Una conversación en casa puede marcar la diferencia entre la vida y la muerte para miles de personas que esperan un trasplante. Con motivo del Día Mundial del Paciente Trasplantado, que se conmemora cada 6 de junio, especialistas del Hospital Civil de Guadalajara hicieron un llamado a fortalecer la cultura de la donación de órganos y tejidos, así como a comunicar esta decisión a los familiares.
Durante una rueda de prensa, médicos del Hospital Civil destacaron que la donación sigue siendo una de las acciones más generosas que una persona puede realizar, ya que ofrece una segunda oportunidad de vida a quienes enfrentan enfermedades graves y permanecen en largas listas de espera.
El doctor Eduardo Tapia Alcalá, coordinador de Donación y Trasplantes del hospital, explicó que actualmente se impulsa la campaña “Por la vida, yo digo sí”, una iniciativa que busca sensibilizar a la población sobre la importancia de convertirse en donante y de expresar esa voluntad a los seres queridos.
Los especialistas señalaron que, aunque cada vez más familias aceptan la donación de órganos cuando se presenta la oportunidad, aún existe la necesidad de generar mayor conciencia social. Actualmente, siete de cada diez personas dan su consentimiento para la donación, una cifra que refleja avances importantes, pero que todavía resulta insuficiente frente a la demanda existente.
La necesidad es enorme. En México, más de 17 mil personas esperan un trasplante de órgano o tejido. La mayoría requiere un riñón, aunque también existen pacientes en espera de córneas, hígado, corazón y otros órganos vitales.
La situación en Jalisco también representa un desafío. Cerca de 6 mil personas permanecen en lista de espera, de las cuales alrededor de 4 mil 500 necesitan un trasplante renal para mejorar o incluso salvar su vida.
El Hospital Civil de Guadalajara atiende actualmente a unos 300 pacientes que esperan un trasplante de riñón y se ha consolidado como uno de los centros médicos más importantes del país en esta materia. Tan solo en lo que va de 2026 ha realizado 67 trasplantes, gracias al trabajo coordinado de equipos médicos especializados y programas como Código Vida, un protocolo que permite la procuración de múltiples órganos cuando existe un potencial donante.
Los especialistas explicaron que no todas las personas que fallecen pueden convertirse en donantes efectivos. Para ello es necesario cumplir con criterios médicos específicos y realizar estudios que determinen la viabilidad de los órganos y tejidos.
Además, enfermedades como diabetes, hipertensión, obesidad o padecimientos cardiovasculares pueden limitar las posibilidades de donación, lo que incrementa la brecha entre el número de órganos disponibles y la cantidad de pacientes que los necesitan.
Los médicos también destacaron que no existe una edad límite para donar. Cada caso se analiza de manera individual, evaluando la condición biológica y la funcionalidad de los órganos.
Más allá de los procedimientos médicos, los especialistas insistieron en la importancia de hablar del tema dentro de las familias.

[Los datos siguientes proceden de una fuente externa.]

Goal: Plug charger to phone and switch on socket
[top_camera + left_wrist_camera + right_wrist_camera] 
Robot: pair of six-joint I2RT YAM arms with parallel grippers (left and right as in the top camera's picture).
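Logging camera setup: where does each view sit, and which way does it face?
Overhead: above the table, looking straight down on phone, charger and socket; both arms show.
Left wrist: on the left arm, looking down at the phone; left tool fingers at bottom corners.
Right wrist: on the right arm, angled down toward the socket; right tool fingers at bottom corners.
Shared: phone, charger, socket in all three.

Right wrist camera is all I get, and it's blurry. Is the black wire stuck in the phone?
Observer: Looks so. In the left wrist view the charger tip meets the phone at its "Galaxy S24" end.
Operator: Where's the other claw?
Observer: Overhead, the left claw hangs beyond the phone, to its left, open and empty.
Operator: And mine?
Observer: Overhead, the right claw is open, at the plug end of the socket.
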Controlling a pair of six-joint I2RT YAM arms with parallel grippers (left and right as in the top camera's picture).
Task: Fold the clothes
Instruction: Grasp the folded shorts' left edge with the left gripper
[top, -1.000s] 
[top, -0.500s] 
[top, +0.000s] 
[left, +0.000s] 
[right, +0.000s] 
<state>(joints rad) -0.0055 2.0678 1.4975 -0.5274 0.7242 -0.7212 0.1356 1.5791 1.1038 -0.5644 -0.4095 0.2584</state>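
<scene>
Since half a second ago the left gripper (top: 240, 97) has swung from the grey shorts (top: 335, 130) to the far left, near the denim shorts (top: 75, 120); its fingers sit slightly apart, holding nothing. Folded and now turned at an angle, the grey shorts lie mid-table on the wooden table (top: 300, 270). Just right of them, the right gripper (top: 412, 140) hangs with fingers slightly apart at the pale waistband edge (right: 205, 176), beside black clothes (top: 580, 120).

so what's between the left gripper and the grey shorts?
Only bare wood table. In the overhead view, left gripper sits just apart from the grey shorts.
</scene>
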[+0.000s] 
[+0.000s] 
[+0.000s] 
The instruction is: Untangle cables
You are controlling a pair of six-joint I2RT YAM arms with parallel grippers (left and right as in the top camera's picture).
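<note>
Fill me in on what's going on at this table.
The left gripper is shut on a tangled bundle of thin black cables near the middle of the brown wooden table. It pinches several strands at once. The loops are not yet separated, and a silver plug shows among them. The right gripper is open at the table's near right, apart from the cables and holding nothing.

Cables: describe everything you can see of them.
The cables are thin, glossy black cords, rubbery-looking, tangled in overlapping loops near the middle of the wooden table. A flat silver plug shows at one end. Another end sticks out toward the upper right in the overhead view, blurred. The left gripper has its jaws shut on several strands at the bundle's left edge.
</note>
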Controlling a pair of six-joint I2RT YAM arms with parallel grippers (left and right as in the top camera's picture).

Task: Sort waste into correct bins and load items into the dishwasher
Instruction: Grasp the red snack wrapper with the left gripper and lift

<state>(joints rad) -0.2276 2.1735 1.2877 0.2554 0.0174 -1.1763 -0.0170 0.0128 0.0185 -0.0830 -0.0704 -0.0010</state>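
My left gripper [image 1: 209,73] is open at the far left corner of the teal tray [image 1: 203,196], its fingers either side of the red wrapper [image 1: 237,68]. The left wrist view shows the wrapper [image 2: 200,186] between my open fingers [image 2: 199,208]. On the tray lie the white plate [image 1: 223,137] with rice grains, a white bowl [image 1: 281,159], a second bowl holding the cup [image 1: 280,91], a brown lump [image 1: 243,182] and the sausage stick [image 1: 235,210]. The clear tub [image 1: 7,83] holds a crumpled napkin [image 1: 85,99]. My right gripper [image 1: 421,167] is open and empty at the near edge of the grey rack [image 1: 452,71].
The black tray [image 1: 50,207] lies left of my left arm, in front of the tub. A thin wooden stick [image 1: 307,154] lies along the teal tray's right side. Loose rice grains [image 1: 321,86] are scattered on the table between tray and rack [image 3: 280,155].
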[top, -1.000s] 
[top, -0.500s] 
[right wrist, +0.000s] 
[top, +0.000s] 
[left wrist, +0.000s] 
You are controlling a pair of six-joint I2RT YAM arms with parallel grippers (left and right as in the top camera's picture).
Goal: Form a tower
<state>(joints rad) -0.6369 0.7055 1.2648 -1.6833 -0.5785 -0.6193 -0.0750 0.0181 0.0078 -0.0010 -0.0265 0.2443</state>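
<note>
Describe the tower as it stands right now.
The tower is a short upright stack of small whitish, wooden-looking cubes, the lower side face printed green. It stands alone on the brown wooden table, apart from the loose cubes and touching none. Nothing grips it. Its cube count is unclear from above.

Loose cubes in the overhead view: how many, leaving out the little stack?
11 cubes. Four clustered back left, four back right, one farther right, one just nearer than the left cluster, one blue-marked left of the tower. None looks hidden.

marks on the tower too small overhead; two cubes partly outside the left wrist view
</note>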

Saber cuál es la voluntad de una persona puede facilitar decisiones en momentos difíciles y aumentar las posibilidades de concretar una donación que beneficie a varias personas.
“Donar puede salvar vidas”, recordaron los expertos al reiterar su invitación a la población para informarse, cuidar su salud y considerar la posibilidad de convertirse en donante. Para miles de pacientes que esperan una llamada, esa decisión puede representar la oportunidad de volver a vivir.